§ Assignment: Please reproduce the listing word for word. Pictures stay out.

§ Available records:
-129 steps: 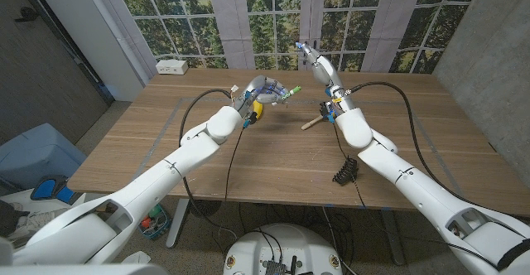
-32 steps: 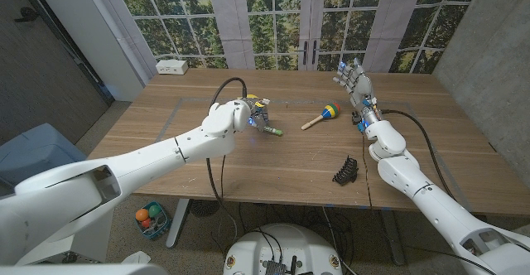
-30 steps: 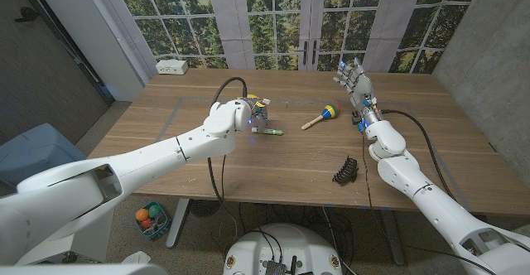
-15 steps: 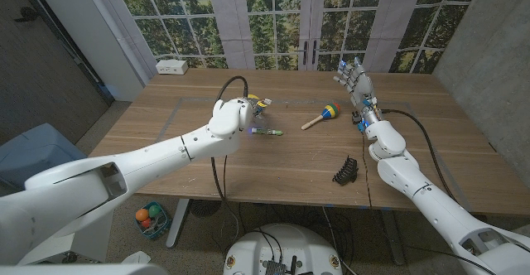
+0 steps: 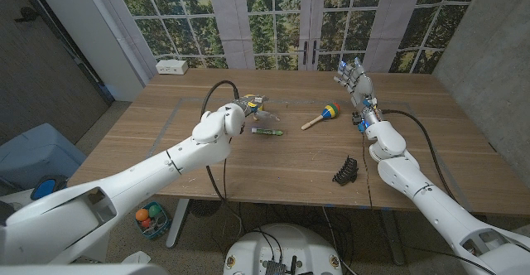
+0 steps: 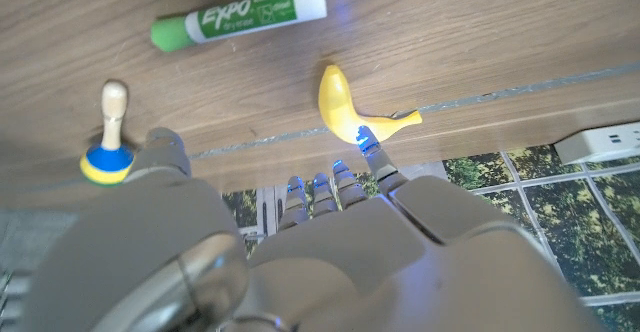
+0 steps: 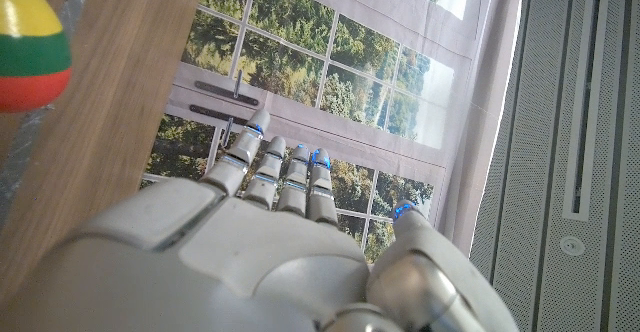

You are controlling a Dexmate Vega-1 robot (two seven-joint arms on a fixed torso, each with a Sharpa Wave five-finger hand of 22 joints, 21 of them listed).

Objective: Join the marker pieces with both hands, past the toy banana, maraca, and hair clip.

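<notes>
A capped marker (image 5: pixel 267 132) with a white body and green end lies alone on the wooden table (image 5: pixel 281 163) near the middle; it also shows in the left wrist view (image 6: pixel 240 16). My left hand (image 5: pixel 243 108) hovers just left of it, fingers (image 6: pixel 330 187) apart and holding nothing. A yellow toy banana (image 6: pixel 355 117) lies beyond those fingers. The maraca (image 5: pixel 321 115) lies right of the marker, its coloured head (image 7: pixel 25 42) also in the right wrist view. A black hair clip (image 5: pixel 345 171) sits near the front edge. My right hand (image 5: pixel 352 78) is raised at the far right, open.
A white power strip (image 5: pixel 172 66) sits at the table's far left corner, and shows in the left wrist view too (image 6: pixel 600 142). Windows stand behind the table. Cables trail from both wrists over the tabletop.
My left hand has let go of the marker and drawn back to the left; the marker now lies alone on the table. The right hand has stayed raised and open.
</notes>
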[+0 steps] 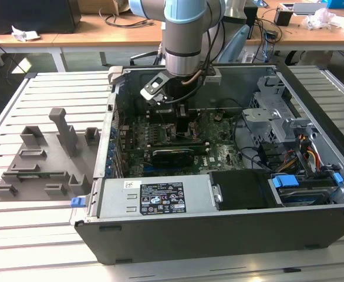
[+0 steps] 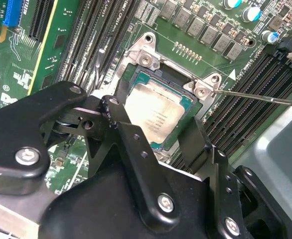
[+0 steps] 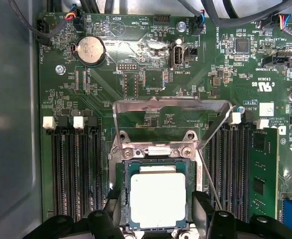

§ Solution for this exercise:
-129 steps: 
-32 steps: 
-30 steps: 
-15 steps: 
+0 steps: 
+0 steps: 
+0 steps: 

You are controlling a Dexmate Vega-1 robot (two seven-joint arms on a fixed torso, each with a Sharpa Wave five-finger hand of 22 joints, 21 of them listed).

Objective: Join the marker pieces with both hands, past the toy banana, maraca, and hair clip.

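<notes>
A capped marker (image 5: pixel 267 132) with a white body and green end lies alone on the wooden table (image 5: pixel 281 163) near the middle; it also shows in the left wrist view (image 6: pixel 240 16). My left hand (image 5: pixel 243 108) hovers just left of it, fingers (image 6: pixel 330 187) apart and holding nothing. A yellow toy banana (image 6: pixel 355 117) lies beyond those fingers. The maraca (image 5: pixel 321 115) lies right of the marker, its coloured head (image 7: pixel 25 42) also in the right wrist view. A black hair clip (image 5: pixel 345 171) sits near the front edge. My right hand (image 5: pixel 352 78) is raised at the far right, open.
A white power strip (image 5: pixel 172 66) sits at the table's far left corner, and shows in the left wrist view too (image 6: pixel 600 142). Windows stand behind the table. Cables trail from both wrists over the tabletop.
My left hand has let go of the marker and drawn back to the left; the marker now lies alone on the table. The right hand has stayed raised and open.
</notes>
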[+0 steps] 
[+0 steps] 
[+0 steps] 

Nothing else is needed to complete the answer.